Webcamp KL CMS notes
Firstly I did greatly enjoy Webcamp KL last night. Though I think we need a bigger venue and food/drink next time Wu Han. :)
So Wordpress, Drupal & Joomla were struck off my list for being firstly bloated, probably requiring mysql and full of crappy 3rd party plugins / modules. Hell noes!
A friend Simon Waters comments on this 3rd party nightmare:
Some of what I see is module authors trying to poke too hard, when what they are doing might be better done by extending the system itself rather than as a module. Some of it no doubt is just incompetence. I don't seem to have problems with Drupal plugins in the same way as much, but that might be luck, or it might be that Drupal has so much basic functionality is implemented as modules that the handling of them is more mature?
MongoPress looked interesting, but I thought it looked too fresh to try. It's worringly 26k of PHP with a rewrite coming.
So I'm not your typical CMS user. I don't need a nice interface. I want my content sensibly in git and to generate static content. Much like I am doing already.
Jekyll introduced by Lim of Hacker Monthly fame took my fancy. The problem I have with ikiwiki or suckless's werc is they don't do pagination which I'm a fan of when it comes to navigation.

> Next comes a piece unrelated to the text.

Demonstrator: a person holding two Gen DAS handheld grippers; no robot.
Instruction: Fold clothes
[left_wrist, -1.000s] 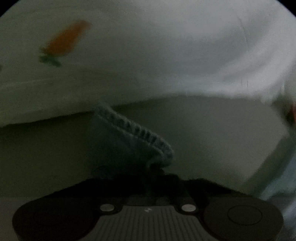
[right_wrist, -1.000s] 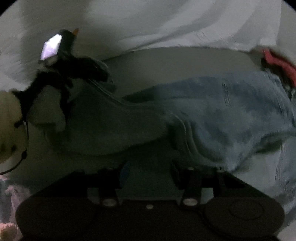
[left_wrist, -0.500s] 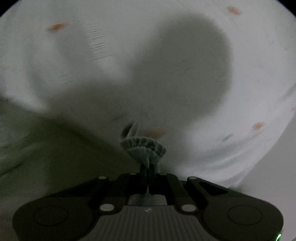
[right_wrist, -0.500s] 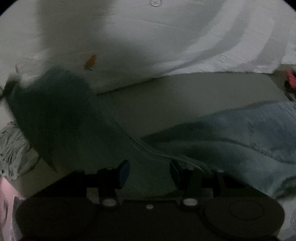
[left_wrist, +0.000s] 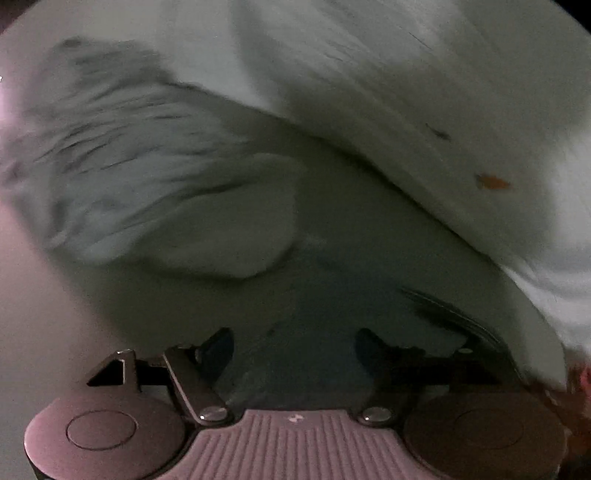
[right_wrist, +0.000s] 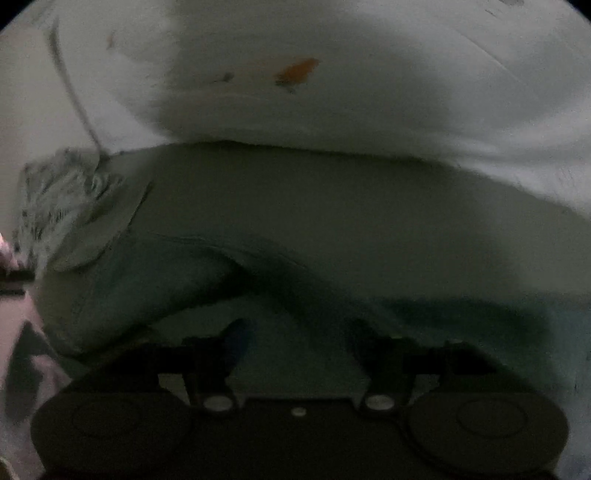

I'm wondering how easy it is to migrate to Jekyll from my ikiwiki markdown ikiwiki sources to a Jekyll produced site?
yaourt ruby-jekyll
and off we go:
==> ruby-jekyll dependencies:
- ruby (package found)
- ruby-albino>=1.3.2 (building from AUR)
- ruby-classifier>=1.3.1 (building from AUR)
- ruby-directory_watcher>=1.1.1 (building from AUR)
- ruby-kramdown-last>=0.13.2 (building from AUR)
- ruby-liquid>=1.9.0 (building from AUR)
- ruby-maruku>=0.5.9 (building from AUR)
- ruby-redcloth>=4.2.1 (building from AUR)
- rubygems (package found)
This takes ages to install on Archlinux. I'm never too sure if I should rely on
Archlinux packages or gem...
though I would seriously resent having to run gem update --system
or whatever
it is as well as Arch's yaourt -Syua
. I blame MacOSX for having a
"non-package" management system.
I do moan about Jekyll dependencies, but I guess ikiwiki's
dependencies are just as
many. It's just that I don't notice them much when I do a apt-get install ikiwiki
.
My first run of Jekyll looks like:
x220:/tmp/foobar$ jekyll
/usr/lib/ruby/1.9.1/rubygems/custom_require.rb:36:in `require': iconv will be deprecated in the future, use String#encode instead.
WARNING: Could not read configuration. Using defaults (and options).
No such file or directory - /tmp/foobar/_config.yml
Building site: /tmp/foobar -> /tmp/foobar/_site
Successfully generated site: /tmp/foobar -> /tmp/foobar/_site
x220:/tmp/foobar$ ls _site
ls: cannot access _site: No such file or directory
Er, wtf? Usage docs aren't inspiring me. Need to use YML (urgh), rename my posts to a "YEAR-MONTH-DATE-title.MARKUP", ok... I can do that. Luckily I got unstuck by using some Jekyll site sources.
find ~/wikis/natalian-org.branchable.com/archives -name '*.mdwn' | grep -E '20[0-9][0-9]/[0-9][0-9]/[0-9][0-9]' | while read blog
do
IFS=/
set -- $blog
postname=$(basename ${10} .mdwn)
dest=./$7-$8-$9-$postname.md
IFS=""
cat <<END > $dest
---
layout: post
title: $(echo $postname | tr '_' ' ')
---
END
cat $blog >> $dest
done
Wow, Jekyll has forced me to correct my posture. It's so fast compared to ikiwiki (could be my new SSD though). Pagination works! I like the clean layout.
So far I am very impressed with the output at http://jekyll.natalian.org! :)
Outstanding issues:
- Related posts don't work. Oh well, a feature I don't need.
- Need to figure out how I should rewrite the "archives" bit to make sure my links don't break between for e.g. http://jekyll.natalian.org/2004/02/01/homecam.html & http://natalian.org/archives/2004/02/01/homecam/
- How to import the comments?
$ find -name '*._comment' | wc -l
says I have 1358 to worry about - Does Jekyll do a calendar? gah, I don't care.